Make Your Purchase(s)
You know what you want and where to get it, now it's time to put your money to work. Just how much to invest is up to you, your goals, budget and risk tolerance. Most importantly, don't dive in with money you can't afford to lose, and secondly, don't go "all-in" all at once. Timing the markets is very hard, and you don't want to end up regretting your purchase like the investor quoted above.
And while discussing and predicting where the market is heading, like we did in my last article, "Are Metals Due for a Meltdown?," it's nearly impossible to truly know. That's why I personally try to make purchases monthly. I also like to make an additional purchase when I see a sizeable "dip". Others I know make purchases weekly; some even trade daily. You have to do what works for you, but align the purchases with your overarching goal.
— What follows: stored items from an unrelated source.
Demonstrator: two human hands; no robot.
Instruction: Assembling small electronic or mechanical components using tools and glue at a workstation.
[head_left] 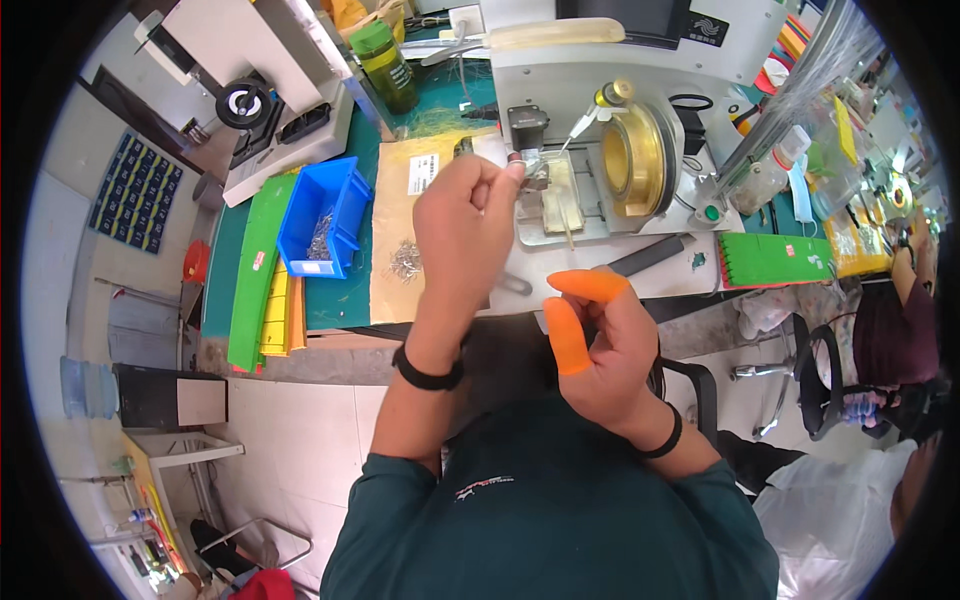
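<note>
My left hand (462,225) is raised to a small grey machine (600,90), its fingertips pinching a tiny metal part (528,168) at the machine's black head above a pale fixture plate (560,200). My right hand (600,345) hangs lower, near the bench's front edge, with orange finger cots on the thumb and forefinger; the fingers are curled and I cannot see anything in them. A brass-coloured wheel (632,155) sits on the machine to the right of the plate. A small heap of loose metal parts (405,260) lies on a brown sheet left of my left hand.
A blue bin (345,190) with metal parts stands left on the green mat, beside green and yellow strips (256,270). A white machine (270,70) and a green bottle (385,65) stand at the back. A green comb-like block (775,258) lies right. Another person (900,320) sits far right.
</note>
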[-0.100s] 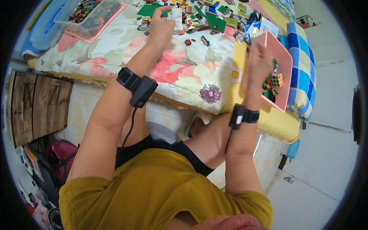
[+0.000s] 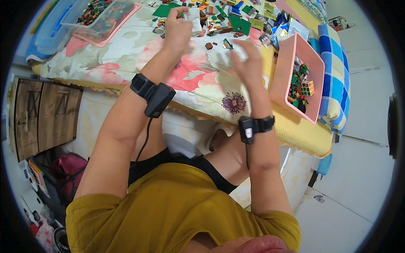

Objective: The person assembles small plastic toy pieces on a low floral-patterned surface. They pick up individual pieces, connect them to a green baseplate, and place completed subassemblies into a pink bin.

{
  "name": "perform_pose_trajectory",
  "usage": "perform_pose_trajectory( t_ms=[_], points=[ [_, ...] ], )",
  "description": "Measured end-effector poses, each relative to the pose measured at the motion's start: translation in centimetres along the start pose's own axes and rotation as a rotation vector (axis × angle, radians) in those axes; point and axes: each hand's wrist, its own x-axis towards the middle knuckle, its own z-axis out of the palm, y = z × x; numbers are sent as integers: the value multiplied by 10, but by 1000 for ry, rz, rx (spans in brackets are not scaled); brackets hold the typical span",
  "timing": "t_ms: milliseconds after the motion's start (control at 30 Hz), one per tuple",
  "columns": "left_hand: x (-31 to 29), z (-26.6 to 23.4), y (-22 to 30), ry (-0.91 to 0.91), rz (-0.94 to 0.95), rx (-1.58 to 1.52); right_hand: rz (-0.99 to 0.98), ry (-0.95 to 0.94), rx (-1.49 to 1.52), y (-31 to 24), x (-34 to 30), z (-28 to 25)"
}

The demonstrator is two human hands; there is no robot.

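Observation:
My left hand [image 2: 177, 33] is closed round a white, folded piece that looks like cloth or tissue [image 2: 193, 22], held over the edge of a spread of loose building bricks [image 2: 216, 17]. A green studded baseplate [image 2: 239, 25] lies among them. Above the flowered sheet hangs my right hand [image 2: 249, 63], slightly blurred, its fingers apart and nothing visible in it. A small green and white brick piece [image 2: 228, 44] lies just beyond its fingertips, and a brown brick [image 2: 209, 46] is further left. To its right stands a pink bin [image 2: 282, 80] with bricks and a puzzle cube [image 2: 307, 88] inside.
At the far left, a clear plastic box [image 2: 105, 21] of small bricks sits on a pink tray, beside a translucent blue-edged lid [image 2: 55, 31]. Shiny packets [image 2: 280, 29] lie behind the pink bin. A checked blue pillow [image 2: 334, 80] borders it. A wooden cabinet [image 2: 46, 114] stands left.
My right hand has moved left, from over the pink bin to above the flowered sheet, and its fingers have spread. My left hand stays in place with the white piece.

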Motion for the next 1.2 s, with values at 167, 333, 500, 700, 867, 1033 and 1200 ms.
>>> perform_pose_trajectory(
  t_ms=[167, 333, 500, 700, 867, 1033, 1200],
  points=[
    [10, 4, -12, 170, -34, -14, -88, -207, -217, -6, -9, 61],
    [3, 5, -11, 127, -34, 13, 120, -76, -18, 6, -2, 68],
    [-6, 17, -15, 35, 59, 363, 482, 22, 593, -2, 9, 43],
    [-36, 41, -19, -129, 189, 512, 497, 85, 915, -12, 5, 40],
    [-45, 47, -14, -227, 266, 604, 471, 213, 673, -10, 7, 31],
    [-42, 46, -24, -157, 75, 363, 306, 330, 608, -26, 11, 26],
    [-29, 41, -23, -288, -380, -104, -150, 248, 49, -36, 6, 31]
  ],
)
For those entering the metals markets with the intention to stay in for the long haul, the technique of dollar-cost averaging will be your best ally. As Investopedia defines it, dollar-cost averaging is, "The technique of buying a fixed dollar amount of a particular investment on a regular schedule, regardless of the share price. More shares are purchased when prices are low, and fewer shares are bought when prices are high." Utilizing this strategy will help you stay committed to your goal while smoothing out the impact of volatile price movements--and it will keep you calmer, too!
I hope this article helps you think about the basics, but I encourage you to always do your own due diligence before making any investments. Have any tips or strategies? Feel free to share!
Disclosure: I have no positions in any stocks mentioned, and no plans to initiate any positions within the next 72 hours.
Additional disclosure: I am long physical gold, platinum and silver bullion.